--- START ---

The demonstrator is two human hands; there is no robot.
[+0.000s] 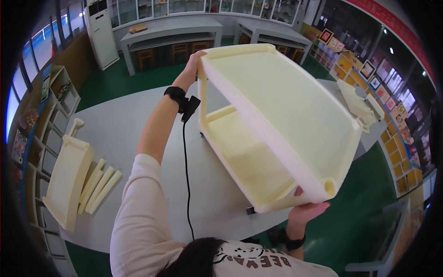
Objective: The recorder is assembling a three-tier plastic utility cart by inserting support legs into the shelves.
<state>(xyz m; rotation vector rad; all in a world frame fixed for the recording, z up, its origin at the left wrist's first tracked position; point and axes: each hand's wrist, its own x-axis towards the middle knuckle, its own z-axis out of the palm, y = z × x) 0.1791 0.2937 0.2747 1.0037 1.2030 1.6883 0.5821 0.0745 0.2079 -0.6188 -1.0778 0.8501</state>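
Observation:
A cream plastic two-tier cart (281, 106) with raised rims stands on the table in front of me. Small dark casters (250, 211) show under its lower tray. My left hand (194, 66) is closed on the far left corner of the upper tray; the fingertips are partly hidden behind it. At the near right, my right hand (308, 213) wraps round the corner post just below the upper tray's round corner socket. Both wrists carry black bands, and a black cable (187, 171) hangs from the left one.
On the table (152, 194), left, lie a cream tray (69, 180) and several loose cream posts (99, 189). More cream parts (357, 106) lie at the far right. Shelves (55, 115) line the left wall. Grey benches (173, 34) with wooden stools stand at the back.

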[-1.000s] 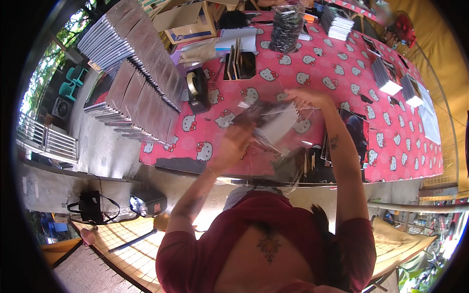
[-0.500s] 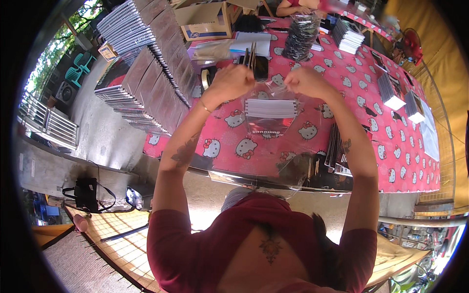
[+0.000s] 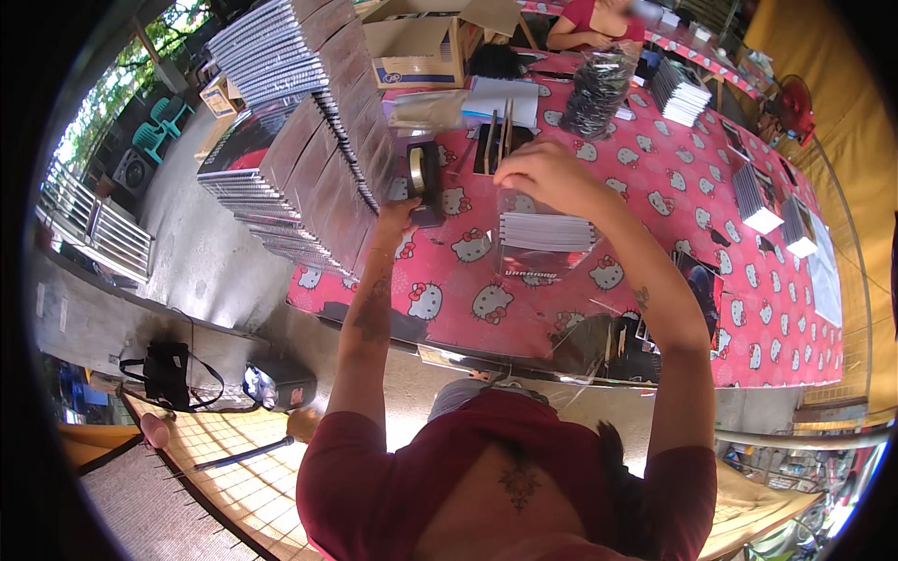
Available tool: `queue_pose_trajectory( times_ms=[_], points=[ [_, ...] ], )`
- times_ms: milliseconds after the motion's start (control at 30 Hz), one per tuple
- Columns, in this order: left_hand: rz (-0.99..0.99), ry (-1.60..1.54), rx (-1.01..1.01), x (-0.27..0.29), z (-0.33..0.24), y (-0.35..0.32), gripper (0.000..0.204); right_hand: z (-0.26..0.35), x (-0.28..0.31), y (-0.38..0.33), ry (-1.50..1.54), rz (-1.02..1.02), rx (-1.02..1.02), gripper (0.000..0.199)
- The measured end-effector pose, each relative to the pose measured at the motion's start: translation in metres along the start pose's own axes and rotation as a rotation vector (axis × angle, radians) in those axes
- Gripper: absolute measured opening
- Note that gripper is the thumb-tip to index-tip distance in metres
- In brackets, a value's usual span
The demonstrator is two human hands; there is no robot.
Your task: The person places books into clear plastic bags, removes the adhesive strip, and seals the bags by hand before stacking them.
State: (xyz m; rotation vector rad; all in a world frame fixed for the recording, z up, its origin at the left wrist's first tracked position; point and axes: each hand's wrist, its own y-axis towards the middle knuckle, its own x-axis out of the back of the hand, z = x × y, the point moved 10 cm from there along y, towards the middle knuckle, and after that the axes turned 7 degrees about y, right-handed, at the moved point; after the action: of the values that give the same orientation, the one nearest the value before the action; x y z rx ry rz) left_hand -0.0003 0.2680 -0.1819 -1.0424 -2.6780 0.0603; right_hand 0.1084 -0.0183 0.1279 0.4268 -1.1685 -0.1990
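on red table (image 3: 655,187): one tape dispenser (image 3: 426,182) under left hand (image 3: 398,217); right hand (image 3: 547,173) holding one clear bag (image 3: 543,248).

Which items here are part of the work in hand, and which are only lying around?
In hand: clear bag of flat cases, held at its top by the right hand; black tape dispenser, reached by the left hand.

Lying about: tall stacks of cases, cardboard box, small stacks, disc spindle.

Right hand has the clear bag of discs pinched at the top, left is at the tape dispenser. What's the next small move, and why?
Probably pull a strip of tape with the left hand from the tape dispenser: the right hand holds the clear bag by its top, and no tape shows there.
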Motion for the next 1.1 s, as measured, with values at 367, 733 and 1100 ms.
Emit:
queue_pose_trajectory(
  times_ms=[367, 733, 1100],
  points=[
    [-0.258, 0.085, 0.034, 0.001, 0.019, -0.042, 0.011, 0.037, -0.038, -0.027, -0.297, -0.245, -0.344, 0.024],
    [0.487, -0.227, -0.610, -0.084, -0.214, -0.142, 0.018, 0.043, -0.025, -0.031, -0.318, -0.368, -0.398, 0.020],
    [0.632, -0.184, -0.638, -0.119, -0.229, -0.147, 0.028, 0.044, -0.019, -0.039, -0.126, -0.393, -0.414, 0.017]
  ],
)
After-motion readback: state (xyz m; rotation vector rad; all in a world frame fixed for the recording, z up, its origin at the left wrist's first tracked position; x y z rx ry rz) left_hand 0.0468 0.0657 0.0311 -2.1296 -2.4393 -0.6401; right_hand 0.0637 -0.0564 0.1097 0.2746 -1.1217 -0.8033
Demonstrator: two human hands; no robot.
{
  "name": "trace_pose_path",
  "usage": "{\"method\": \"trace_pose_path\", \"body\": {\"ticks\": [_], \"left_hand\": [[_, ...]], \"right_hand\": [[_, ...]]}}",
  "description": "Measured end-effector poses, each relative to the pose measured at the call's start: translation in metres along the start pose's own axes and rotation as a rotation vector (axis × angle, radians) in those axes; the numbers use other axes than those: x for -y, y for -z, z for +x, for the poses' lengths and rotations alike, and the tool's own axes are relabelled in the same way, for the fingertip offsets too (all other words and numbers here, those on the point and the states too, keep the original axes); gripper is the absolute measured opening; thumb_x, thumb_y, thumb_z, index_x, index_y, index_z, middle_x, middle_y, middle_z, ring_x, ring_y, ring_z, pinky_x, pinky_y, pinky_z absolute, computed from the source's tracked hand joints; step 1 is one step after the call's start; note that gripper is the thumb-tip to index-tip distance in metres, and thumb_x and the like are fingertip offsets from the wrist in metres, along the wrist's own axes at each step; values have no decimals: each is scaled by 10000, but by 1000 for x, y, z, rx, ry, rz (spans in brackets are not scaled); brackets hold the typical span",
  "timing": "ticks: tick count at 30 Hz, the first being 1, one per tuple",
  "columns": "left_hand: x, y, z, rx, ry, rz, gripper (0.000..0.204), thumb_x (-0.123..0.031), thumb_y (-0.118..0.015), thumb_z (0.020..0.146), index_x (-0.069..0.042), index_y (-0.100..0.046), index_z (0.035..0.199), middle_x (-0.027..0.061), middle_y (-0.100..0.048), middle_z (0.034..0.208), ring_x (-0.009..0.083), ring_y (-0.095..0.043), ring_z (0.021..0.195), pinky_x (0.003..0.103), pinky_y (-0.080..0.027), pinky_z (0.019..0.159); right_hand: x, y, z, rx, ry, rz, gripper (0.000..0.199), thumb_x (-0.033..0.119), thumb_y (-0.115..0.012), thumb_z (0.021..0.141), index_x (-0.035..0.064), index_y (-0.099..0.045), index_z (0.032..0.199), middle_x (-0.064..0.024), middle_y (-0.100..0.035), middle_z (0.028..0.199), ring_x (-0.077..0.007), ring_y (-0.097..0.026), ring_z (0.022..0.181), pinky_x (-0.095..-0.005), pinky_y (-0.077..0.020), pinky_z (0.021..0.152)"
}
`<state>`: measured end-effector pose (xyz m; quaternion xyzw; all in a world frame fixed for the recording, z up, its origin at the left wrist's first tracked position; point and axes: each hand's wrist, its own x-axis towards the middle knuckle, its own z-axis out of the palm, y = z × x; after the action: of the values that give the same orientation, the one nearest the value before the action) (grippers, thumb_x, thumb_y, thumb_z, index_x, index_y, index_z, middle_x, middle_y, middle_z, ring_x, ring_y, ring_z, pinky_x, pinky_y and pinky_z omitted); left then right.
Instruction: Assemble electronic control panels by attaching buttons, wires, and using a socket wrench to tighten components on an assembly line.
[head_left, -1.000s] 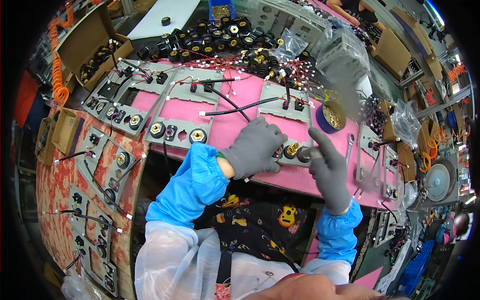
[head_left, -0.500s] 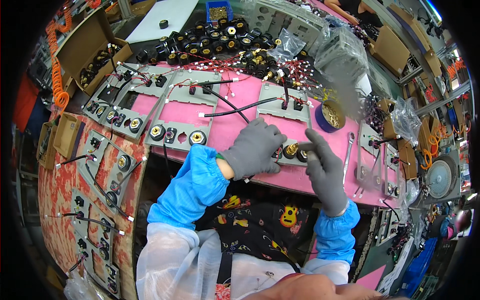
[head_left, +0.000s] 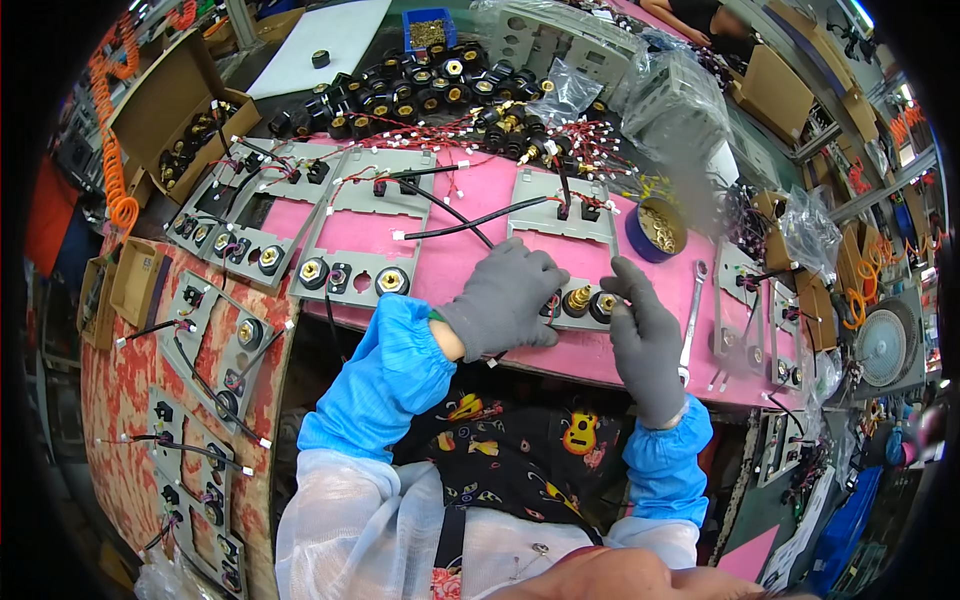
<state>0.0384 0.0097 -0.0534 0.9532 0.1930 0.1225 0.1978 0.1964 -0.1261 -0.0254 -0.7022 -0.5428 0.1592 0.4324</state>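
Note:
My left hand point(head_left: 505, 300), in a grey glove, curls its fingers over the left side of a grey metal panel point(head_left: 535, 188) lying on the pink mat. A brass fitting point(head_left: 577, 300) stands up from the panel's near strip, between my two hands. Beside it sits a black round fitting with a brass centre point(head_left: 602, 307). My right hand point(head_left: 645, 345), also gloved, is at that black fitting, index finger stretched out and thumb apart from it. Whether its fingertips touch the fitting is unclear. A black cable point(head_left: 480, 220) crosses to the panel's upper part.
A round tub of small brass parts point(head_left: 632, 238) and a wrench point(head_left: 693, 315) lie to the right. Further panels point(head_left: 335, 262) with fittings and wires spread left. Black fittings point(head_left: 430, 98) are heaped behind, near a blue bin point(head_left: 408, 32). Another person's arm point(head_left: 680, 25) shows far right.
My right fingers have shifted slightly off the brass fitting, toward the black fitting at its right. My left hand stays on the panel. The whole view has shifted slightly.

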Motion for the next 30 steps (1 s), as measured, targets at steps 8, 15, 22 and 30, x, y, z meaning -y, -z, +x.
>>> {"method": "trace_pose_path", "body": {"ticks": [8,15,22,30], "left_hand": [[0,-1,0,-18,6,5,664,-362,-829,606,-99,-642,1187,72,-635,1107,303,-547,1035,410,-461,932],[2,-5,1,-16,-7,-8,684,-379,-833,615,-92,-634,1203,80,-637,1126,312,-549,1041,418,-459,946],[14,18,-14,-246,17,-352,591,-376,-791,718,-81,-644,1208,120,-627,1205,307,-557,1147,421,-441,994],[19,25,-2,-42,530,11,379,-381,-617,899,-48,-688,1065,151,-708,846,299,-690,803,407,-526,728]], "right_hand": [[17,4,-6,65,-126,98,459,8,-462,887,1,-526,1341,-191,-695,1092,-193,-698,899,-313,-540,800],[18,7,-7,69,-220,240,423,42,-477,910,-17,-519,1327,-115,-705,919,-152,-664,832,-291,-530,742],[-17,17,8,-241,-100,-76,336,110,-538,925,41,-598,1248,-134,-698,875,-199,-672,733,-345,-526,676],[-67,4,19,-51,-261,-132,381,330,-534,923,70,-631,1184,-181,-688,865,-366,-670,820,-451,-506,721]]}}
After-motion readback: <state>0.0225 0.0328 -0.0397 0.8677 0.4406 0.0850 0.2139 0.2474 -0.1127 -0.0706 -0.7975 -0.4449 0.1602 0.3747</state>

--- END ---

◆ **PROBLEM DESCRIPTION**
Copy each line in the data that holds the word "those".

◆ **SOLUTION TO THIS TASK**
- The measured end-effector pose, each relative to the pose measured at the motion's start: translation in metres along the start pose's own axes and rotation as a rotation vector (axis × angle, radians) in those axes
  "description": "Measured end-effector poses, each relative to the pose measured at the call's start: translation in metres along the start pose's own axes and rotation as a rotation vector (axis × angle, radians) in those axes; the numbers use other axes than those: x for -y, y for -z, z for +x, for the poses' lengths and rotations alike, and the tool's own axes are relabelled in the same way, for the fingertip offsets too (all other words and numbers here, those on the point and the states too, keep the original axes); gripper is the absolute measured opening; thumb_x, thumb_y, thumb_z, index_x, index_y, index_z, middle_x, middle_y, middle_z, ring_x, ring_y, ring_z, pinky_x, pinky_y, pinky_z absolute, computed from the source's tracked hand joints; step 1 is one step after the call's start; note that gripper is the thumb-tip to index-tip distance in metres, and thumb_x and the like are fingertip offsets from the wrist in metres, along the wrist's own axes at each step; values have no decimals: each is scaled by 10000, but by 1000 for x, y, z, rx, ry, rz (spans in brackets are not scaled); brackets hold the typical span",

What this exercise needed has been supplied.